_WHAT YOU ARE ASKED TO DO_:
Look over the lines below. Report each one that includes the string "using".

Records from a data collection
- Opening Delimiter -

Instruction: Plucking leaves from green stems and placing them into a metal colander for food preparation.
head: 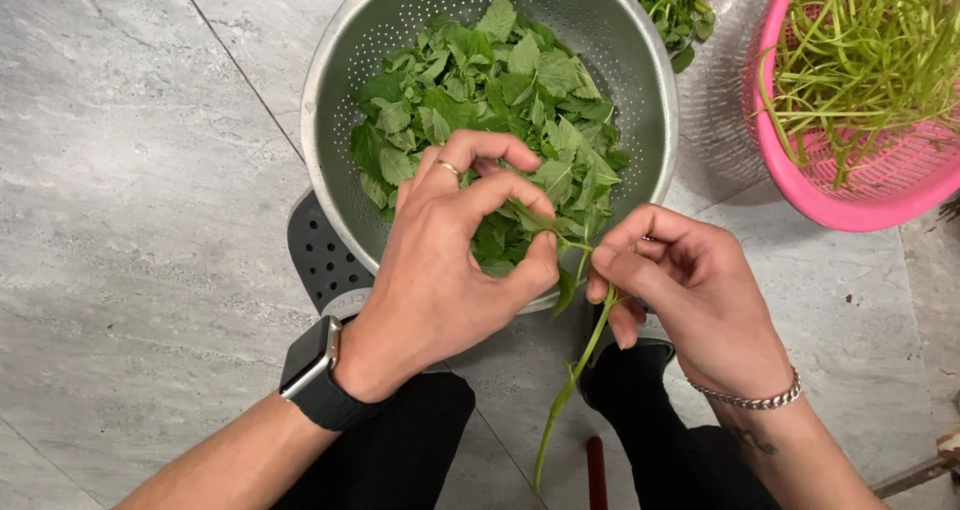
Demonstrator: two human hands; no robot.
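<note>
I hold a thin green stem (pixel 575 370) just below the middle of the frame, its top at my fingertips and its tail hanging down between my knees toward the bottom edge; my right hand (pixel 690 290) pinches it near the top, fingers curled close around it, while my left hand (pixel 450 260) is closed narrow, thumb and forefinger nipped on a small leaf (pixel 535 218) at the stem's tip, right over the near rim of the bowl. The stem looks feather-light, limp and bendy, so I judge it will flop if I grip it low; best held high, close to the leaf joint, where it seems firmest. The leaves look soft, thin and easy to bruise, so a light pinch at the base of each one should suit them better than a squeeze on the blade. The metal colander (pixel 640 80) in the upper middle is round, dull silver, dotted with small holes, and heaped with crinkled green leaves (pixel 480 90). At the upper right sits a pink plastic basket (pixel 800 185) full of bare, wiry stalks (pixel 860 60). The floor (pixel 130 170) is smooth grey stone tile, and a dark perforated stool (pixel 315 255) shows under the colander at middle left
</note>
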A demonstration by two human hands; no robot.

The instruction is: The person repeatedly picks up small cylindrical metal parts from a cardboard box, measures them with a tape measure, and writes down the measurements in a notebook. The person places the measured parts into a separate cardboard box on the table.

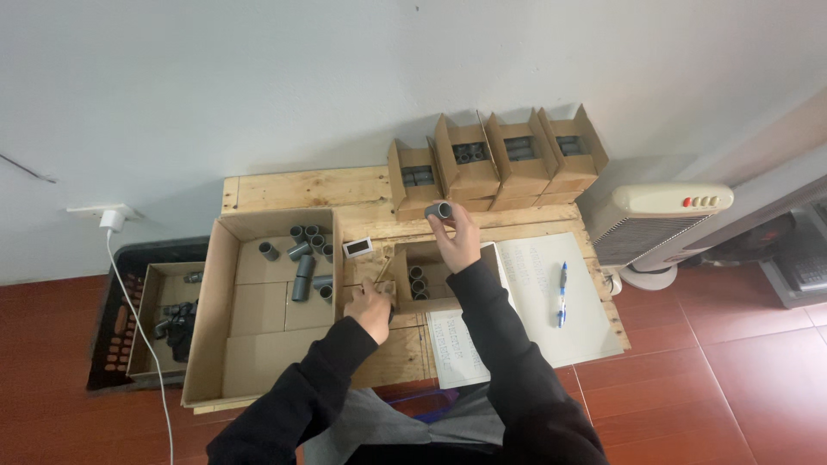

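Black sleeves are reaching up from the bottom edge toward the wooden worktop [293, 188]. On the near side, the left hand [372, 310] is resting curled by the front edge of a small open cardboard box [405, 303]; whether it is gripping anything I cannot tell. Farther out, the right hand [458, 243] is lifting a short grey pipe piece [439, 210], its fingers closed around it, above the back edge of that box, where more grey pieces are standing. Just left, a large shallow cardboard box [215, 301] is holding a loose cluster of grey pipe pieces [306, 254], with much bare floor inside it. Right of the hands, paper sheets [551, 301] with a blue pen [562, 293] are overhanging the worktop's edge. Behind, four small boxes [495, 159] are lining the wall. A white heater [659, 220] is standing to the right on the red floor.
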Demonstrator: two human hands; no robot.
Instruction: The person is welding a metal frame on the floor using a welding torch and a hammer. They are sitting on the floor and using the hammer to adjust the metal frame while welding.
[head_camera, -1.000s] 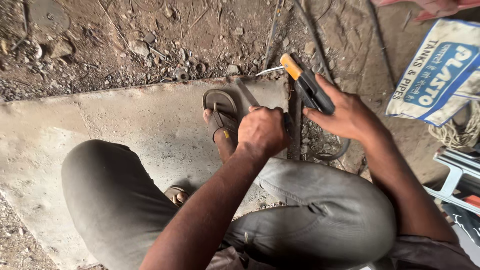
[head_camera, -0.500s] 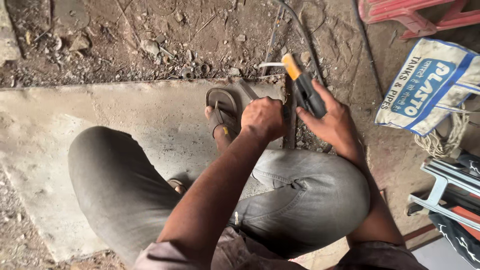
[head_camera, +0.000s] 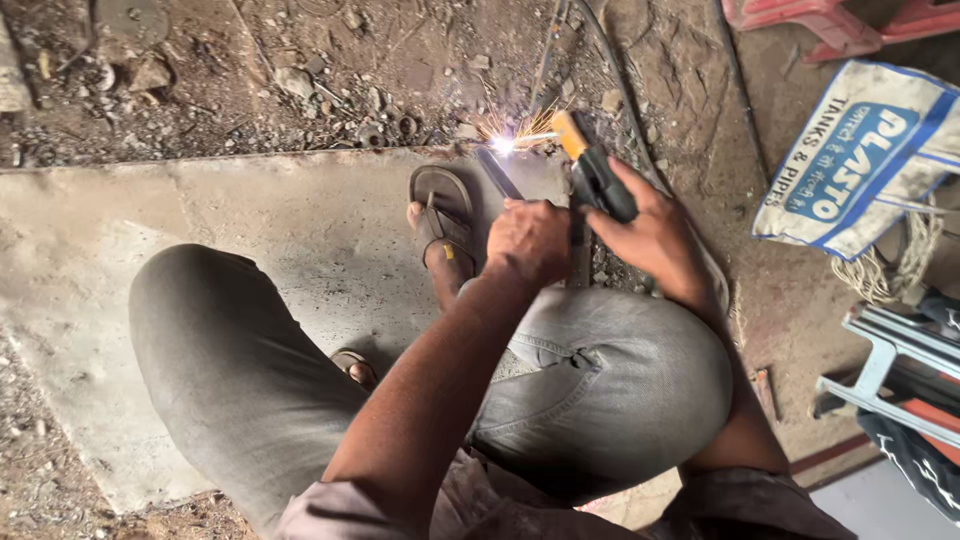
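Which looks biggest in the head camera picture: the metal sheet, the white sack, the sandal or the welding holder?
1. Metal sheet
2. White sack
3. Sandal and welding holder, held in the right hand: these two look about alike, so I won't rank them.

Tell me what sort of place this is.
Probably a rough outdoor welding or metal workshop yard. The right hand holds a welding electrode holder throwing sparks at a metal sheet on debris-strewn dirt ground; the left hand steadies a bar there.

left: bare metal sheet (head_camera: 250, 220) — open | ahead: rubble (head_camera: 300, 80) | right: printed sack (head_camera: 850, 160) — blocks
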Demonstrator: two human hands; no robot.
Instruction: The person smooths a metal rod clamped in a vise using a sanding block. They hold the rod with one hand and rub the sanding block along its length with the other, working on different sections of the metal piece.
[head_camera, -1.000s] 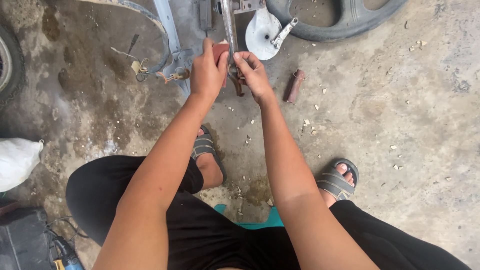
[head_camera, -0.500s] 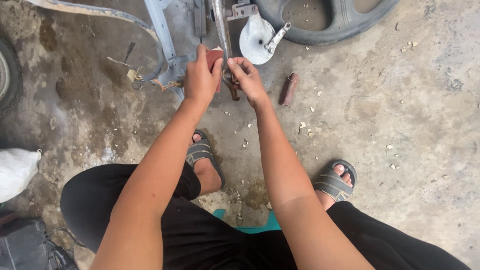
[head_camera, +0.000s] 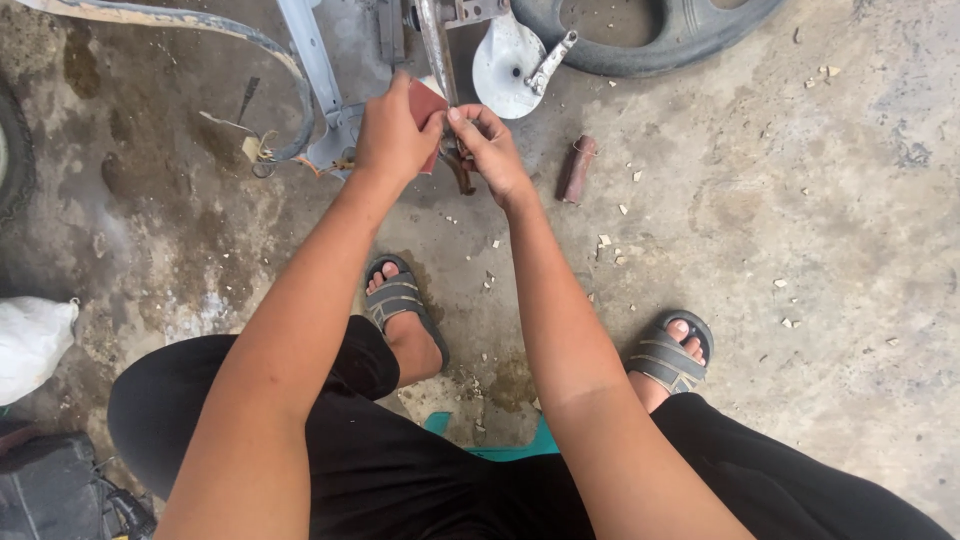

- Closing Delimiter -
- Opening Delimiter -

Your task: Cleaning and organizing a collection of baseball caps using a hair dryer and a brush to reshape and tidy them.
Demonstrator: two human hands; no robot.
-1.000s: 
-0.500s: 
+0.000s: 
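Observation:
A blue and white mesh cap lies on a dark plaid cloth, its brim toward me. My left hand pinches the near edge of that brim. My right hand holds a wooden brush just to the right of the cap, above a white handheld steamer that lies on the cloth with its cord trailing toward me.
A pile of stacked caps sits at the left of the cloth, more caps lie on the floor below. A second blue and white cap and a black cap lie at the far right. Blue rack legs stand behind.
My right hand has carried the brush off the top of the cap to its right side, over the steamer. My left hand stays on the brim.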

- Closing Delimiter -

_RESPONSE TO THE TASK_:
Instruction: The person is welding a metal frame on the floor using a welding torch and a hammer. They are sitting on the floor and using the hammer to adjust the metal frame while welding.
Instruction: The person smooths a metal rod clamped in a vise using a sanding block. They hold the rod with one hand and rub the sanding block along its length with the other, working on different sections of the metal piece.
Your task: Cleaning and organizing a collection of baseball caps using a hair dryer and a brush to reshape and tidy them.

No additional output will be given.